Par une décision du 4 octobre 2023, le Tribunal de l'Union européenne a apporté des précisions sur l'application du principe de précaution dans le domaine des produits phytopharmaceutiques. La juridiction européenne a donné ces précisions à l'occasion du rejet du recours de deux fabricants de pesticides, Ascenza Agro et Industrias Afrasa, contre la décision de non-renouvellement de l'approbation de la substance active chlorpyriphos-méthyl (CHP-méthyl) prise par la Commission européenne en janvier 2020.
Les deux sociétés estimaient que le principe de précaution n'était pas applicable durant la phase d'évaluation des risques de la substance active, mais seulement pendant celle de gestion des risques.
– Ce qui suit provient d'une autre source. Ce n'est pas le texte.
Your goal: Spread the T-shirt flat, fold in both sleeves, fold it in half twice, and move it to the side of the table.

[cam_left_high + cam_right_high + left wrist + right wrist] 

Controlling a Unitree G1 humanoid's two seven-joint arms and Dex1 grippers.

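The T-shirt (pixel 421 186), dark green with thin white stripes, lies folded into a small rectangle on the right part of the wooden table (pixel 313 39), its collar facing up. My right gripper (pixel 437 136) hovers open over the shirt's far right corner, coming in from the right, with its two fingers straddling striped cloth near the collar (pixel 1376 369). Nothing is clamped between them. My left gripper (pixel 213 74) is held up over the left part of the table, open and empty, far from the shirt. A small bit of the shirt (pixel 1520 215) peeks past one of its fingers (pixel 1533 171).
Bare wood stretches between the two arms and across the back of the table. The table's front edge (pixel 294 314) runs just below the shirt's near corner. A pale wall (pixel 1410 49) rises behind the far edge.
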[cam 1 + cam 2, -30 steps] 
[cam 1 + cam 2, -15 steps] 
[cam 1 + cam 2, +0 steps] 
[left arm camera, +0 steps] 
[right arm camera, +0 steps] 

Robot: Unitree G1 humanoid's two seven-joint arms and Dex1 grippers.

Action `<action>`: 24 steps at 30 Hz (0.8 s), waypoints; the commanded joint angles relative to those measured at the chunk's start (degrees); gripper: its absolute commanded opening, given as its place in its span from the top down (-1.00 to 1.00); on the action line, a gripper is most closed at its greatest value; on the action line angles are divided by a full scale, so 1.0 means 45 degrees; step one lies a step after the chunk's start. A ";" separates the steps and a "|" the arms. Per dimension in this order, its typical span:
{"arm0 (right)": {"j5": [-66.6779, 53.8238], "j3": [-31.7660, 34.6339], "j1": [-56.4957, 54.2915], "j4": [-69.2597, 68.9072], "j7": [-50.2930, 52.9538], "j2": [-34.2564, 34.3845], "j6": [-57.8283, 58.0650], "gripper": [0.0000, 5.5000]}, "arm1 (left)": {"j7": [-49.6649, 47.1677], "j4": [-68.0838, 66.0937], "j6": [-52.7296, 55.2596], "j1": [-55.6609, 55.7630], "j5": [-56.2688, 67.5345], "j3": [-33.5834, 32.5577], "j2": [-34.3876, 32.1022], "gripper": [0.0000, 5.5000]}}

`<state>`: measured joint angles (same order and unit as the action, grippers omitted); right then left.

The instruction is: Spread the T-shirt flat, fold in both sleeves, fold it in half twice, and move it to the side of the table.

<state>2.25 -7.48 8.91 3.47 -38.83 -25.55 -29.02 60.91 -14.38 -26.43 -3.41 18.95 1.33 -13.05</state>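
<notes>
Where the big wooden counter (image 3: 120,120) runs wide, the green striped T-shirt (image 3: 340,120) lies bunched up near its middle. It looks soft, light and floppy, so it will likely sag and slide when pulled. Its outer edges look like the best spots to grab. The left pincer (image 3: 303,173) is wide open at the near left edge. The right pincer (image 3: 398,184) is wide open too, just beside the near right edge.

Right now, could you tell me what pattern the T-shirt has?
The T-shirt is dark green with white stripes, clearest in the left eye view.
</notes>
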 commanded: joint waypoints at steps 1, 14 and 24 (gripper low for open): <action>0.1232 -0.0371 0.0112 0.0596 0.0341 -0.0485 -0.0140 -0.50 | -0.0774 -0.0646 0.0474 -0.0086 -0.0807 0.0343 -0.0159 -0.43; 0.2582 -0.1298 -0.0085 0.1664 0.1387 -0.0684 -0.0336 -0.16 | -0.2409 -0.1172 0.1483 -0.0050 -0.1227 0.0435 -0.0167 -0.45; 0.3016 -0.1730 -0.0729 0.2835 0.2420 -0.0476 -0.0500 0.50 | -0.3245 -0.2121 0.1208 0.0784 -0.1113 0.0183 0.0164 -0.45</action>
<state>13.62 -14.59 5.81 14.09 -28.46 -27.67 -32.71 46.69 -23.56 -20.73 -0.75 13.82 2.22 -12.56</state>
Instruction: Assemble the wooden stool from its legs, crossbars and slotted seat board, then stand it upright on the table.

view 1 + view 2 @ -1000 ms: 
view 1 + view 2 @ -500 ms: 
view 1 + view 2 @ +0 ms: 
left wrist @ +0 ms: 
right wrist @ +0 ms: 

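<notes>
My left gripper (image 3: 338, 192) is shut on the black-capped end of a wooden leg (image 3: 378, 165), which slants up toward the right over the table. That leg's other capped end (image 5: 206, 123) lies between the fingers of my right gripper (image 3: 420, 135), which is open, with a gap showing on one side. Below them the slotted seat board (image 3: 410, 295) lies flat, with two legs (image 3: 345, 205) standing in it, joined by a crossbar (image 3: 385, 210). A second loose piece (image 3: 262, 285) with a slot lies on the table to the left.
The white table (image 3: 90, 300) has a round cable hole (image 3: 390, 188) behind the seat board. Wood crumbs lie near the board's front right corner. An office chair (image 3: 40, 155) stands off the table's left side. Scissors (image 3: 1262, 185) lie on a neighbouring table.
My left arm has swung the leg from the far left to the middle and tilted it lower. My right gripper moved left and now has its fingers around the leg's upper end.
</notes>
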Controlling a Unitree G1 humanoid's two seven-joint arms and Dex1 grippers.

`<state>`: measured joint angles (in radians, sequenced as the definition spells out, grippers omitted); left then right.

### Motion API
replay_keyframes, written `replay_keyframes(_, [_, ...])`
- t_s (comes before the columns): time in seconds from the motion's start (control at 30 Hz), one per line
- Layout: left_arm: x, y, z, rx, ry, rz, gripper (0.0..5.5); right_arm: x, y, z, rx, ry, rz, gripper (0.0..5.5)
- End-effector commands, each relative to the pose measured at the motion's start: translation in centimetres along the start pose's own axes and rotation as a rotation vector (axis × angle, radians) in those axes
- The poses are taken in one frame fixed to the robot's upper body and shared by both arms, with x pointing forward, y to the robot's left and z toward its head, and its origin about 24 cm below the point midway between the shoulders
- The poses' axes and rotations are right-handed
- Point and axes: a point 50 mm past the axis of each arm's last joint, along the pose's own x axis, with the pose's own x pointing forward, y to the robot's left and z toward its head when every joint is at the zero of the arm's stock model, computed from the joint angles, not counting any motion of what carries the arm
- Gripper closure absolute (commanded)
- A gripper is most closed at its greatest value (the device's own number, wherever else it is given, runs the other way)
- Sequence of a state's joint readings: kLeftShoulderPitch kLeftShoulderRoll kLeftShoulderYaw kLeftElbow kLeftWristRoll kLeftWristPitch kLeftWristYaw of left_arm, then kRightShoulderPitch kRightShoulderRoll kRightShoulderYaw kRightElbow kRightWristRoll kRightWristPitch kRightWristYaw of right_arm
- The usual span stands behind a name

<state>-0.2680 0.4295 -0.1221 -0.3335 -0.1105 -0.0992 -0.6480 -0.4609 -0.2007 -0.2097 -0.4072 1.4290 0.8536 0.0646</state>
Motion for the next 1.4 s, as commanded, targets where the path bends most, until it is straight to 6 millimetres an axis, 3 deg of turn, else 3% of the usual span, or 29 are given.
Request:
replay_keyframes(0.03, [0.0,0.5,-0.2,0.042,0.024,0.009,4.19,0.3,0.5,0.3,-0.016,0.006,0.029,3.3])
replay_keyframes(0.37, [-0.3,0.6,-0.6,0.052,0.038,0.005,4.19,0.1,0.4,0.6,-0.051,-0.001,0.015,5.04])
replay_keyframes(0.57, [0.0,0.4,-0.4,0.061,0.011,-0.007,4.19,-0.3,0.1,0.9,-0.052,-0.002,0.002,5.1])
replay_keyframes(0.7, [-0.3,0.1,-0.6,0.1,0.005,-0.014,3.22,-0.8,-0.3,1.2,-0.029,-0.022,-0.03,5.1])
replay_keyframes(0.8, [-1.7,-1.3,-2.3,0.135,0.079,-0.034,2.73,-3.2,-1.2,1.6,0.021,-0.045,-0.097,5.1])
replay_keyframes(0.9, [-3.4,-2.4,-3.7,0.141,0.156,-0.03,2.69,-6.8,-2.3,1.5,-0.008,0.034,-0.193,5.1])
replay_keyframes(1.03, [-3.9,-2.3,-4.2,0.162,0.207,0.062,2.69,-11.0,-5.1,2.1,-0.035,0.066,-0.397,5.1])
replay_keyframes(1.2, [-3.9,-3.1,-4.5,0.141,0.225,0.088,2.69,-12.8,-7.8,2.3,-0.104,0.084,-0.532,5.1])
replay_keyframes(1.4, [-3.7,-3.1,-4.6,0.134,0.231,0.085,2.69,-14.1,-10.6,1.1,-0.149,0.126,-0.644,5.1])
Le Tribunal leur donne tort.
« Lorsque des incertitudes subsistent quant à l'existence ou à la portée de risques pour la santé des personnes, des mesures de protection peuvent être prises sans avoir à attendre que la réalité et la gravité de ces risques soient pleinement démontrées », rappellent les juges. « Une application correcte du principe de précaution présuppose, notamment, une évaluation complète du risque pour la santé fondée sur les données scientifiques disponibles les plus fiables et les résultats les plus récents de la recherche. Lorsqu'il s'avère impossible de déterminer avec certitude l'existence ou la portée du risque allégué en raison de la nature insuffisante, non concluante ou imprécise des résultats des études menées, mais que la probabilité d'un dommage réel pour la santé humaine persiste dans l'hypothèse où le risque se réaliserait, le principe de précaution justifie l'adoption de mesures restrictives », ajoutent les juges, rappelant ainsi la jurisprudence de la Cour de justice.
En vertu de cette jurisprudence, « il appartient aux autorités chargées de l'évaluation des risques, telles que l'Efsa, de faire part à la Commission non seulement des conclusions certaines auxquelles elles parviennent, mais aussi des incertitudes qui subsistent, afin qu'elle adopte, le cas échéant, des mesures restrictives », juge le Tribunal.
En l'espèce, l'évaluation des risques pour la santé humaine du CHP-méthyl réalisée par l'Autorité européenne de sécurité des aliments (Efsa) avait fait apparaître des incertitudes. Il en ressortait en effet que le potentiel génotoxique de cette substance active ne pouvait pas être exclu et que des préoccupations concernant sa neurotoxicité avaient été soulevées. D'où une application correcte du principe de précaution par l'exécutif européen.